## PROBLEM STATEMENT
Look below. Copy each line that has "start" in it.

## DATA EXCERPT
⁂
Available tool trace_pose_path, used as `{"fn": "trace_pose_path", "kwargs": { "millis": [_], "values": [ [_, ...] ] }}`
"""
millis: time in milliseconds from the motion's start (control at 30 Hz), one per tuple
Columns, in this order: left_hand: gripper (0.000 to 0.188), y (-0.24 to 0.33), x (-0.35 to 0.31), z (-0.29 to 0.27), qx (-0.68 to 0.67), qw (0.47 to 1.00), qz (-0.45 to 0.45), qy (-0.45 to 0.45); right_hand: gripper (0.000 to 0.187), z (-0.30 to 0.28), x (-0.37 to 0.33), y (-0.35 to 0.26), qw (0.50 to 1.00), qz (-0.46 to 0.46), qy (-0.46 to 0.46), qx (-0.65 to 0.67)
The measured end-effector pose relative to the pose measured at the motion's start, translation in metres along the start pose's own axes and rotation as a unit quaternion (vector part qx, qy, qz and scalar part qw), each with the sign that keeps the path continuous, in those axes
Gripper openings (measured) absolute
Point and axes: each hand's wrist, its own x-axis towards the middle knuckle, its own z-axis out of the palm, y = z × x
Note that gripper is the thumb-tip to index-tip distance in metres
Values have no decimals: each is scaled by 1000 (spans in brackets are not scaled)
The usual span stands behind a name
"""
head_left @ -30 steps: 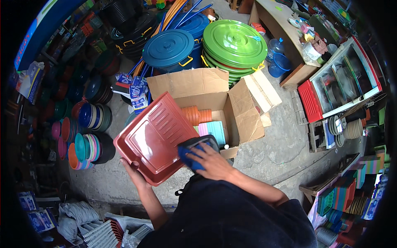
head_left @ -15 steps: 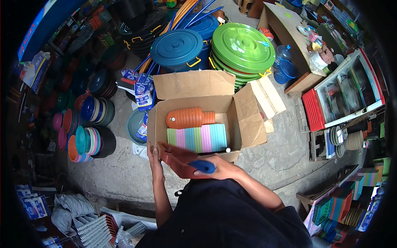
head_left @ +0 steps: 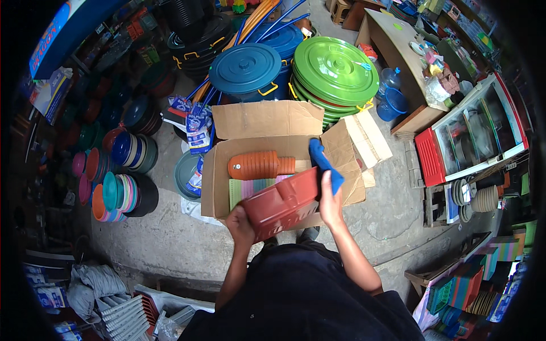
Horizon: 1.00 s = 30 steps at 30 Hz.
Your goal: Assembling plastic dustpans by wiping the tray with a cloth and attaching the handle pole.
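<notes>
Between my hands, over the near side of an open cardboard box [head_left: 209, 187], a red rectangular plastic container [head_left: 278, 204] is tilted. My left hand [head_left: 240, 227] grips its lower left end. At the other end, my right hand [head_left: 331, 204] is closed on a blue cloth [head_left: 324, 163] and touches the container's edge. The cloth sticks up above my thumb. Inside the box lies a nested stack of orange plant pots [head_left: 256, 165] on its side. Next to them, a row of pastel perforated plastic pieces [head_left: 243, 188] is partly hidden by the red container.
Blue [head_left: 245, 67] and green lidded tubs [head_left: 335, 68] stand behind the box. Stacked basins [head_left: 122, 196] and a grey-green basin [head_left: 186, 176] are at left. A wooden desk [head_left: 392, 62] and a glass-fronted case [head_left: 478, 128] stand at right. One box flap [head_left: 347, 170] juts rightward.
The red container has turned and risen over the box, now covering much of the pastel row. My left hand has taken its left end. My right hand and the blue cloth have moved right and up.
</notes>
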Motion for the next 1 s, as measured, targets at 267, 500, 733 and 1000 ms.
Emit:
{"fn": "trace_pose_path", "kwargs": {
  "millis": [267,500,733,1000],
  "values": [
    [49,24,-16,41,7,998,38,52,73,30,-42,-58,906,-212,-164,-328],
    [41,26,-16,40,-292,947,-122,58,65,37,-63,-52,871,-299,-275,-275],
    [43,34,-8,44,-119,992,-2,37,70,7,-40,-30,873,-311,-226,-299],
    [55,35,-4,44,-260,960,-99,27,71,10,0,-13,946,-176,-53,-265]
  ]
}}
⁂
## WRITTEN SOLUTION
millis: time in milliseconds from the motion's start (control at 30 Hz), one per tuple
The measured end-effector pose relative to the pose measured at the motion's start, translation in metres along the start pose's own axes and rotation as a unit quaternion (vector part qx, qy, qz and scalar part qw), each with the sign that keeps the path continuous, in those axes

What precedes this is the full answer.